父親は震える手でそれを手に取り、母親の胸に突き立てる。

 それからホッとしたように息を吐き、ようやく「ユラ、ユラ」と呼びながら探しに行ったのだ。


「私はその後で逃げ出して、あの変な戸を潜っちゃったの」

 やけに冷静に話すユラを恐ろしいと思った。

「私が、殺したの?」

 ユラが聞く。

 私が何も答えられないでいると、足元がグワンと揺れた。

 ユラと私を取り込んだ殺意が、どこかへ移動しているのだと気付く。けれど視界は閉ざされてしまって何も見えない。

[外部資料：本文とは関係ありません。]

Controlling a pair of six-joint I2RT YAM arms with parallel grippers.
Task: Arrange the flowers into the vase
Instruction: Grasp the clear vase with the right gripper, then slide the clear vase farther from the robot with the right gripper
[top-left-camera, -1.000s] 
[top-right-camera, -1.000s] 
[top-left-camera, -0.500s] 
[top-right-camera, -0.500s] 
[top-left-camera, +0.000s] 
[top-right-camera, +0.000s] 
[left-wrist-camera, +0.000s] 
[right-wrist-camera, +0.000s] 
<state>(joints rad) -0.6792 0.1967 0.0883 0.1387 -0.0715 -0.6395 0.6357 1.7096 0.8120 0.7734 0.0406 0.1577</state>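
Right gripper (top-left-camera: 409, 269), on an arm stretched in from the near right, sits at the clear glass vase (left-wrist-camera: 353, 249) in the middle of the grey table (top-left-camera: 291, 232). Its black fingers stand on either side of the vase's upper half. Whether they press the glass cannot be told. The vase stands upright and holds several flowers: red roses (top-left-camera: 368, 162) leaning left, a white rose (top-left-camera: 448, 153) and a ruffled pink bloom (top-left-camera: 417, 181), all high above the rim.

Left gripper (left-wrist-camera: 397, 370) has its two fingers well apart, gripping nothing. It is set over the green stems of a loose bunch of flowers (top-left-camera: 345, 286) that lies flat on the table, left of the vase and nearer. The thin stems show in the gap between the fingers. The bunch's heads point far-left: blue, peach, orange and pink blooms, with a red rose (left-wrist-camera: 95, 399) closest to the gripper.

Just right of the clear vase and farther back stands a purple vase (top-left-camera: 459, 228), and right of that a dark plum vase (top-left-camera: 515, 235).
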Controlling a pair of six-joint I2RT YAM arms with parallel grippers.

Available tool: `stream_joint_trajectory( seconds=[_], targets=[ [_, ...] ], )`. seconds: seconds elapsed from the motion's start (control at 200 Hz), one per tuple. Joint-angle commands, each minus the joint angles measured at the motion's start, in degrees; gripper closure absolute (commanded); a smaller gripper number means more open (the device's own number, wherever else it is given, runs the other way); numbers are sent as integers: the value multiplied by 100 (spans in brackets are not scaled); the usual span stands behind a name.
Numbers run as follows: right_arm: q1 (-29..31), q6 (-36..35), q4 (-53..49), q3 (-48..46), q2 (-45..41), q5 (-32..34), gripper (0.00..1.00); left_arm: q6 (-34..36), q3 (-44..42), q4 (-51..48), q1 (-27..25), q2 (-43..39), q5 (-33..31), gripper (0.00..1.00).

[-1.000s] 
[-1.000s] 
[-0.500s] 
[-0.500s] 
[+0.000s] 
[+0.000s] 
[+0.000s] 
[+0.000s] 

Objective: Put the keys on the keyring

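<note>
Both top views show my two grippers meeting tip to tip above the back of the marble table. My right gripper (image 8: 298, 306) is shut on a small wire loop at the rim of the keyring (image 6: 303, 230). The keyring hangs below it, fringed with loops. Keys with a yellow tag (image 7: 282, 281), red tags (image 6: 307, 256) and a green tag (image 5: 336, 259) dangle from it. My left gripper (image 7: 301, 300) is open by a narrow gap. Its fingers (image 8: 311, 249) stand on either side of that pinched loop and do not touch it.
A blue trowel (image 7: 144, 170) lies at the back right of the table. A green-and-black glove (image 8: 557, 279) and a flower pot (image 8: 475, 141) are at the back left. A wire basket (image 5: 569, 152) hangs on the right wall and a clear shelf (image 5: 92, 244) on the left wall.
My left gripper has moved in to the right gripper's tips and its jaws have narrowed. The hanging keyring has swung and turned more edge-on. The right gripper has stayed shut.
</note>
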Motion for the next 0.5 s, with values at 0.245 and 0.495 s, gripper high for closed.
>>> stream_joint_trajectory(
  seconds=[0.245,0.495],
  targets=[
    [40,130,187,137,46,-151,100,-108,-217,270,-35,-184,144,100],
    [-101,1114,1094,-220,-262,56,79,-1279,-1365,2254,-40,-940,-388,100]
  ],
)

「ねぇ、ユラ。この黒いのはあなたの感情なの。えっと……だから」

 どうして欲しいのか、自分でも言いたい言葉が見つからない。

ただ怪物を止めて、それから外に出られるように希望や信じる心を持ってほしいのだけれど、ユラに希望を持てなんて言えない。


「分かるわ。殺意なんでしょ?」

「それは……ねぇ、外にいる神様たちを信じてみない?」

 ゆっくり走るジェットコースターみたいに、ずっと体が不安定だ。

 ユラが立ち上がり、馬鹿にするみたいに笑った。

「何を信じろって言うの⁉ 私がこんなになるまで何もしてくれなかったくせに!」

「それは、神様たちは信じてくれないと何もできないから」

「信じてた時期だってあったわよ! 嘘つき!」

 ユラは声を荒げ、私を罵る。その度に姿が黒色に溶けていくようだった。

「嘘じゃないんだって。お願い、信じてよ……。外に出たらこれから……」

「これからなんて無いわよ!」

 ユラは私の言葉を遮って声を上げた。

「私は人殺しなんだから、未来なんてある訳ないでしょ! ふざけないで!」

「あるよ! 私が友達になるから!」

 はっきり言って、勢いで言った言葉だ。けれどユラは戸惑ったように声を止める。

 それに釣られるように黒い景色の一部が消え、空が見えた。

 ビルの屋根や丘が同じ高さに見えている。

 視界が足元を映した時、思わずゾッとした。

 今、怪物は屋上らしい場所の端に立っている。あと一歩でも前に進んだら落ちてしまいそうな所に、私たちは立っている。


「ユラ! 早く怪物を止めなきゃ、ここ屋上だよ⁉」

「うるさいなぁ。分かってるよ。私が歩かせてるんだもん。ここは私の中学校。あんな家だから学校でも笑えなくて……そしたら、虐められるようになったの。悲惨でしょ? それでここで死んでやろうと思って。だから早くここから出てってよ」

「ダメだよ! お願い、止めて! 絶対に大丈夫とは言えないけど……私はユラと友達になりたいよ。せっかく神々の七日間で神様たちと話せるんだから、助けてって相談もしてみようよ。お願い、私を信じて!」

 サグメのように、助けられないのはもう嫌なんだ。怖くて、怖くて……私は必死にユラに訴える。

「でも……」

 ユラの言葉に勢いがなくなった。


 その時、視界がグイっと下を覗き込む。下を誰かが歩いていた。

 ふらっと揺れた。

 その時にはもう落ち始めていた。


 ユラなのか私なのか、悲鳴を上げる。

「いやぁあ! あんたを信じてみようって思ったのに!」

 その視界にケンが見えた。

「ケン! 助けて!」

 パァっと、一瞬で暗闇が光で溢れた。

 私は体の周りからズルっと何かが剥がれるのを感じ、何かに必死に縋り付く。

 数人の悲鳴が聞こえ、目を開けると私はケンに抱かれていた。

 地面が凄く近いけれど、私は宙に浮いている。

「間に合って良かった……」

 疲れた顔のケンが笑う。その向こうでは、天狗がユラを抱きかかえていた。

 天狗はユラを地面に降ろすと、落ちてぐったりしている怪物をつまみ上げる。

「台所に突っ込んでおくぞ」

「あぁ、頼むよ」

 ケンが天狗に答える。その頃になって、そこが自分の通う中学校だと気が付いた。

 さらに、目の前で腰を抜かしているのはサグメの両親と校長先生だ。

「コ、コヤネちゃん? ちょっと……コヤネちゃんじゃない!」

 サグメの母親、ミチネは私に気が付くと走り寄って来る。

「ちょっと! あんたこの前の神様よね⁉ どういう事か説明しなさいよね!」

 困るケンと、騒ぐミチネと、ユラに話しかけているサグメの父。それから学校の中へ慌てて入って行く校長先生を見た。